Chapter 43

ALEXIS

Well, Finn definitely accomplished his mission of making sure I can feel it after we’re done.

I'm sore, in the most delicious way. Each time I feel the tiny twinge of discomfort, I'm reminded of the mind-blowing sex we had last night, and I get all hot and bothered again. Will I ever get enough of him? I’m in the kitchen raiding the cabinets for something sweet, trying not to think about the fact that tomorrow will be my last night here before I head back for school.

His phone bings on the counter; it's a calendar reminder.

That’s the new French restaurant that just opened.

It’s supposed to be very elegant and romantic.

Shit. Is he seeing someone else? Is he still planning to see her?
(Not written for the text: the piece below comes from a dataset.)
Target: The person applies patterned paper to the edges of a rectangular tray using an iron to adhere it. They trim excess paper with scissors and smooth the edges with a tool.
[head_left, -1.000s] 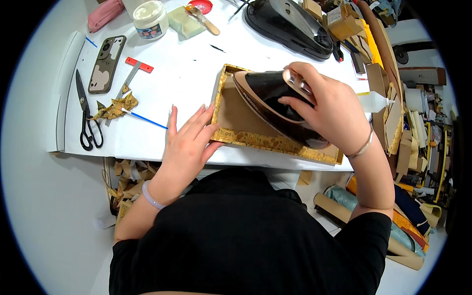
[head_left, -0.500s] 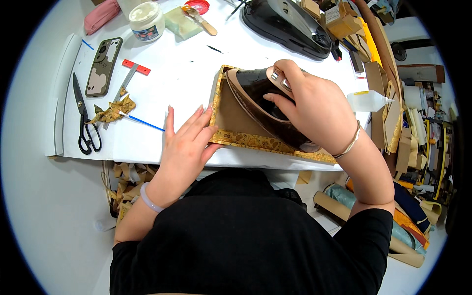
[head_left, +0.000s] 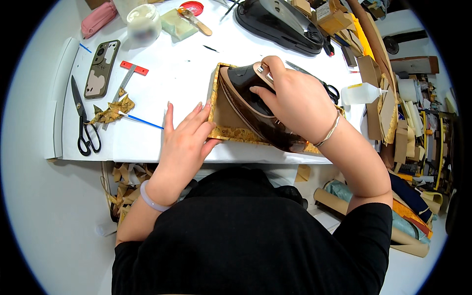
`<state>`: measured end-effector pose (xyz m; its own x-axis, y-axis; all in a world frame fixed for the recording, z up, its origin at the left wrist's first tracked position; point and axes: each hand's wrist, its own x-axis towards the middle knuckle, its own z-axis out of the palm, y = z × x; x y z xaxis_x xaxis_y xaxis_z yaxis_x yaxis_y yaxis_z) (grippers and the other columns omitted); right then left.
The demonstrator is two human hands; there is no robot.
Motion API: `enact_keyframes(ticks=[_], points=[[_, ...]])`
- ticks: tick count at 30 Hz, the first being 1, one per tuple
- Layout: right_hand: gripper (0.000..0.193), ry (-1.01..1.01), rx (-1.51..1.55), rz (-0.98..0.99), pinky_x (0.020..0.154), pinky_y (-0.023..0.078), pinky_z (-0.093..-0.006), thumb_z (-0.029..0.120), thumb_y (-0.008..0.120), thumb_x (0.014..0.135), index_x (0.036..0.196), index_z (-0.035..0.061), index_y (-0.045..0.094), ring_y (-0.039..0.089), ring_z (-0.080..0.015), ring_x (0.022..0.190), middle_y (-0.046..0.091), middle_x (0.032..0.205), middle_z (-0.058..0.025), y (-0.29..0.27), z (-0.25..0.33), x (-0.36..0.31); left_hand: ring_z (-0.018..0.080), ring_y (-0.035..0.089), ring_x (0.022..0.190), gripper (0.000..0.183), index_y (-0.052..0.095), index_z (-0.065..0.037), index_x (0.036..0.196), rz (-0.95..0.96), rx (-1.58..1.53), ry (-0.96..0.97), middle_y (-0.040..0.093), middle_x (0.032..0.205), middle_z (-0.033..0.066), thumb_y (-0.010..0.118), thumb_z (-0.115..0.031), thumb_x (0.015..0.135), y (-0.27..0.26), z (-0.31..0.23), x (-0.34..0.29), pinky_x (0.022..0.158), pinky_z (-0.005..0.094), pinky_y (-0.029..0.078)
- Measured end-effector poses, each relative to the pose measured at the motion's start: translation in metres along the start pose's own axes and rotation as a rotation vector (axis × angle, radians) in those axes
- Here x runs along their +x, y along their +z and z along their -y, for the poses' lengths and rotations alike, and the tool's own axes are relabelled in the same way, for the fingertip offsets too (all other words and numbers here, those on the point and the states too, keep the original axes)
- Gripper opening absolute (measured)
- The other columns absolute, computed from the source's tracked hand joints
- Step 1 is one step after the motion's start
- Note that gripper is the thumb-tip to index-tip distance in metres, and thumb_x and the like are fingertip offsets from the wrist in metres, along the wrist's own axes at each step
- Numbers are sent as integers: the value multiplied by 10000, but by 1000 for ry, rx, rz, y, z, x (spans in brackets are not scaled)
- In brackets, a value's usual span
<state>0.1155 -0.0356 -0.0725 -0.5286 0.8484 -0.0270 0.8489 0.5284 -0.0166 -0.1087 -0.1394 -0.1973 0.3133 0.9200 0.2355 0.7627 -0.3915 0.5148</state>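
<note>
the worktop (head_left: 182, 83) has open white surface between the black scissors (head_left: 82, 123) near its left edge and the gold-edged board (head_left: 231, 125), crossed only by a blue stick (head_left: 142, 120) and gold scraps (head_left: 113, 109). along the far edge a phone (head_left: 101, 69), jar (head_left: 143, 22) and second iron (head_left: 278, 22) crowd passage; the glue bottle (head_left: 361, 93) blocks the right edge.

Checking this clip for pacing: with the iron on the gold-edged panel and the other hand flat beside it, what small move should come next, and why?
Probably a short glide of the iron along the brown panel toward its near gold-patterned edge. The right hand grips the iron's handle with its sole on the panel, while the left hand lies flat at the panel's left edge, seemingly steadying it.
</note>
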Motion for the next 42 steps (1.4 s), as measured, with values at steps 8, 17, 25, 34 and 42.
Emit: enact_keyframes(ticks=[8,17,25,34,42], points=[[329,17,-38,56,709,611,-465,282,713,991,1109,-5,604,757,-394,798,750,822,-206,-8,1,10,275,587,1422,289,696,-83,1081,-21,13,-2,647,1484,119,861,-169,860,3,-2,1,1281,657,183],[353,-62,-64,71,744,623,-451,322,705,1004,1156,7,656,769,-385,842,765,888,-219,-17,-15,19,280,596,1409,314,701,-107,1090,-55,81,-12,640,1492,107,866,-211,844,9,-3,-2,1256,689,197],[414,-54,-38,87,664,588,-455,352,738,997,1265,93,557,738,-391,756,745,830,-178,-6,-38,-12,293,586,1423,317,703,-105,1095,-24,68,-25,639,1499,105,871,-200,843,5,-5,0,1271,677,161],[338,-109,0,35,689,608,-448,304,713,1000,1169,42,580,756,-371,767,747,796,-182,2,-31,-1,306,575,1435,338,706,-80,1102,14,48,-44,642,1496,127,883,-152,823,2,-7,3,1281,671,142],[318,-82,-6,50,641,588,-453,300,693,1017,1177,60,560,748,-364,737,737,774,-167,5,-38,-5,299,584,1428,338,707,-85,1095,29,66,-43,644,1499,111,888,-153,819,-1,-7,4,1280,669,152]])
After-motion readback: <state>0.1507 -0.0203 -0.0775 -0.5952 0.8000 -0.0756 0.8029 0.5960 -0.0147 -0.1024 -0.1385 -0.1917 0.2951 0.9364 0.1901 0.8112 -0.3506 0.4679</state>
Jealousy rips through me at the idea of him with another woman.

I sat around pining for him for the last two months.

Was he dating? Of course he was, what woman wouldn’t want him?

She’s probably closer to his age, with a career and more sophisticated than I am.

Shit, shit, shit.

All thoughts of food forgotten, I grab my shoes and head out the door needing to run, move, do something before I spiral into a full-blown panic attack.

I vaguely register Finn calling my name as I take off through the yard at a pace I only reserve for my most intense workouts.

The beach and random people pass by in a blur, my lungs burning, but I don’t care, and I do not ease up.

If anything, I push harder, fueled by the riot of emotions that I can’t process—anger, confusion, heartbreak—all clogging my throat and seizing up my chest. My legs scream for me to stop, but I push on.

My foot clips a rock and I stumble, falling to my knees, my hands sinking into the wet sand, doubled over as the tears break free.

Behind me, I hear footsteps pounding on the sand, rushed and closing in.

Somewhere in the back of my mind, I know it's Finn.

A wave of embarrassment and vulnerability slams into me as he drops beside me, pulling me into his arms, kissing my head.

His breathing is ragged as he pants, trying to catch his breath.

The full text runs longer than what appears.